Влюбленность во взрослых женщин, а тем более учительниц, была
Колюне хорошо знакома и понятна, психологически с дядей сближала и заставляла подозревать, что под маской иронии и цинизма насмешливого походника таится обожженное, умеющее плакать сердце, а благодаря слегка взволнованным генеалогическим экскурсам и элегиям даже привычная, вся как азбука знакомая купавинская дорога обретала новые приметы и черты. Колюня узнавал о владельцах Кускова и Салтыковки, мир открывался перед ним с иной, неведомой стороны, вроде бы давно похороненной в скучных школьных учебниках, но, оказывается, не исчезнувшей.
Дело было не только в дядюшкиной эрудиции, романтическом прошлом и безупречном вкусе – Колюня восхищался его привычками, жестами, словечками, мимикой, смесью грубоватости и изысканности, смотрел в рот и ловил каждое слово, а умного взрослого человека это обожание забавляло. На всякий житейский случай у кандидата наук была припасена история, казавшаяся Колюне необыкновенно оригинальной и глубокой: когда у старшей сестры подоспело время выпускного вечера и все в доме переживали, хлопотали и обсуждали ее праздничное платье, дядюшка невозмутимо и весело рассказывал про выпускной бал в Сорбонне, где каждому участнику мужеского и женского пола выдавалось по кусочку материи размером с обыкновенный лист бумаги, из которого только и дозволялось торжественный костюм скроить.

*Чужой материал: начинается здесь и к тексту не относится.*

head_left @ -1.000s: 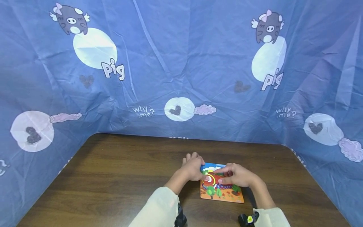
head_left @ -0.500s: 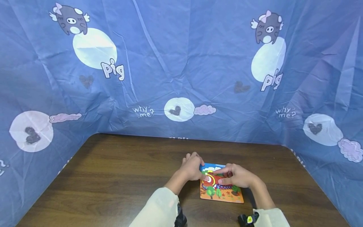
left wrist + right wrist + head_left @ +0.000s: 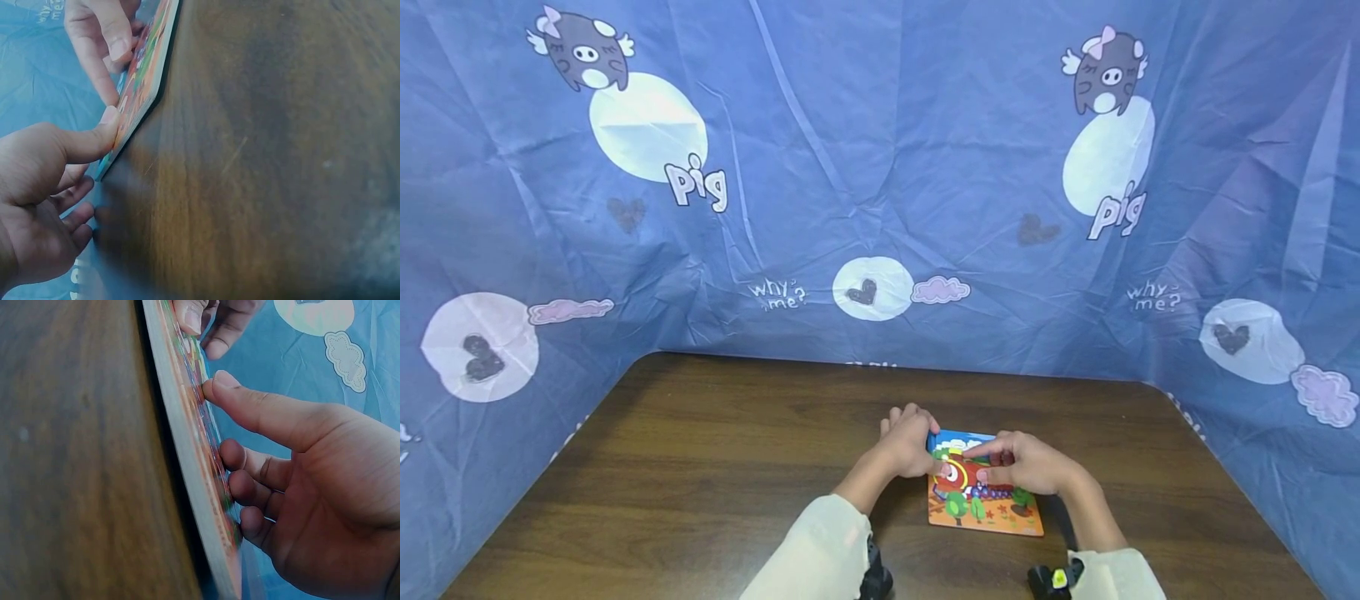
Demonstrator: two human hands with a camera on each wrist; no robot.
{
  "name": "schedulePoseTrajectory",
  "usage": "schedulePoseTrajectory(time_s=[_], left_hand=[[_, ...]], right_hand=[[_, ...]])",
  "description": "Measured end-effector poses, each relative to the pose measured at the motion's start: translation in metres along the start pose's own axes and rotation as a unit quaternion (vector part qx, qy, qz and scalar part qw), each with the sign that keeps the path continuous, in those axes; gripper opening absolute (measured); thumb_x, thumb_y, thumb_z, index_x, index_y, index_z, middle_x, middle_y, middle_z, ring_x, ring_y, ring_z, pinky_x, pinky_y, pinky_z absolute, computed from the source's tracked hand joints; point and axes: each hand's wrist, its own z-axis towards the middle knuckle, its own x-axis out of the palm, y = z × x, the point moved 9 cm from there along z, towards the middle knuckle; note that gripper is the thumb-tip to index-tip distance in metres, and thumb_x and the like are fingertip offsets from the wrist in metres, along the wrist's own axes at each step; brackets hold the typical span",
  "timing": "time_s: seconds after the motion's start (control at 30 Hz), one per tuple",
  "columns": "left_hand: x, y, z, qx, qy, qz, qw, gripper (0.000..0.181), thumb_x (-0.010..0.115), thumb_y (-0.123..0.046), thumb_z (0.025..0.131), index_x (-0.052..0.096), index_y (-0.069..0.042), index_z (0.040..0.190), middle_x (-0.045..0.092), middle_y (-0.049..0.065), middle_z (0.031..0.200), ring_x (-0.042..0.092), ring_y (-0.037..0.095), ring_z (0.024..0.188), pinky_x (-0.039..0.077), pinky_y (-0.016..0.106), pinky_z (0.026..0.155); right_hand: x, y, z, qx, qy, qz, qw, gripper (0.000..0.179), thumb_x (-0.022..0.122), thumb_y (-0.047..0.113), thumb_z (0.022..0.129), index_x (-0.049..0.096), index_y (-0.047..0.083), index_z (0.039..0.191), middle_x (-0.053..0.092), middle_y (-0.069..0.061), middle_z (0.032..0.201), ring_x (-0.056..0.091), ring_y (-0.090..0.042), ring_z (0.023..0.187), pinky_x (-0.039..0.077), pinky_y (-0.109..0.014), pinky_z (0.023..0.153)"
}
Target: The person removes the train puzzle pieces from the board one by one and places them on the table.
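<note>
My hands barely shift in half a second. Head view: my left hand [image 3: 908, 443] pinches the left edge of the picture board [image 3: 988, 512] on the worktop [image 3: 737, 467]; my right hand [image 3: 1032, 463] arches in opposite, thumb and forefinger apart. Left wrist: thumb [image 3: 92, 141] on the board's face. Right wrist: bent fingers [image 3: 249, 489] touch it; whether they grip anything, I cannot tell.
</note>
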Motion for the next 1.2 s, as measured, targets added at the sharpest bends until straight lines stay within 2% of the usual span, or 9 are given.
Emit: schedulePoseTrajectory(time_s=[0.27,0.37,0.57,0.73,0.97,1.2], left_hand=[[0.001,-0.003,-0.002,0.016,-0.014,-0.017,0.9996,0.048,0.092,-0.028,0.077,0.064,-0.012,0.114,0.058,0.002,0.113,0.045,0.025,0.107,0.035,0.043,0.095],[0.002,-0.003,-0.002,0.016,-0.017,-0.025,0.9994,0.049,0.091,-0.026,0.078,0.063,-0.012,0.115,0.059,0.003,0.114,0.045,0.027,0.108,0.035,0.045,0.095],[0.002,-0.005,-0.002,0.018,-0.023,-0.034,0.9990,0.050,0.092,-0.027,0.078,0.060,-0.013,0.115,0.061,0.001,0.114,0.046,0.026,0.106,0.034,0.046,0.094],[0.001,-0.007,-0.005,0.022,-0.022,-0.046,0.9985,0.052,0.092,-0.026,0.077,0.059,-0.012,0.115,0.061,-0.002,0.107,0.046,0.024,0.102,0.034,0.044,0.092],[-0.002,-0.010,-0.006,0.029,-0.034,-0.067,0.9967,0.035,0.084,-0.018,0.086,0.060,-0.013,0.110,0.058,-0.004,0.097,0.048,0.022,0.099,0.034,0.043,0.090],[-0.006,-0.011,-0.008,0.060,-0.056,-0.113,0.9902,0.033,0.079,-0.002,0.084,0.058,-0.010,0.108,0.061,-0.001,0.092,0.053,0.017,0.090,0.039,0.039,0.088]], right_hand=[[-0.002,-0.001,-0.001,-0.009,-0.005,0.005,0.9999,0.034,0.076,0.027,0.094,0.074,0.016,0.126,0.057,-0.003,0.089,0.048,-0.019,0.078,0.040,-0.030,0.065],[-0.003,0.000,-0.001,-0.019,-0.006,0.006,0.9998,0.031,0.078,0.022,0.092,0.073,0.013,0.122,0.058,-0.002,0.087,0.049,-0.018,0.075,0.041,-0.028,0.063],[-0.006,-0.001,-0.002,-0.013,-0.011,0.017,0.9997,0.035,0.084,0.012,0.085,0.071,0.010,0.118,0.058,-0.006,0.091,0.049,-0.020,0.079,0.043,-0.029,0.068],[-0.008,-0.003,-0.001,-0.004,-0.021,0.022,0.9995,0.042,0.086,0.010,0.081,0.069,0.007,0.119,0.058,-0.005,0.090,0.050,-0.020,0.081,0.044,-0.029,0.070],[-0.008,-0.004,-0.001,0.004,-0.024,0.023,0.9994,0.043,0.087,0.009,0.080,0.069,0.007,0.119,0.059,-0.004,0.090,0.051,-0.020,0.081,0.045,-0.030,0.071],[-0.008,-0.003,0.000,0.008,-0.027,0.015,0.9995,0.042,0.087,0.008,0.080,0.069,0.008,0.118,0.058,-0.004,0.090,0.051,-0.021,0.082,0.044,-0.031,0.072]])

Все в его байках выходило так непринужденно, завлекательно и ловко, будто Глеб сам в этой загадочной Сорбонне учился и на великолепном костюмированном балу танцевал; он дарил женщинам на
Восьмое марта не мимозы, а сирень, рассказывал анекдоты про армянское радио, читал экономические лекции на коньячном заводе и шоколадной фабрике и, казалось, вообще делал лишь то, что хотел, живя иной, не доступной большинству людей жизнью, не ведая их обыденных тягот и забот.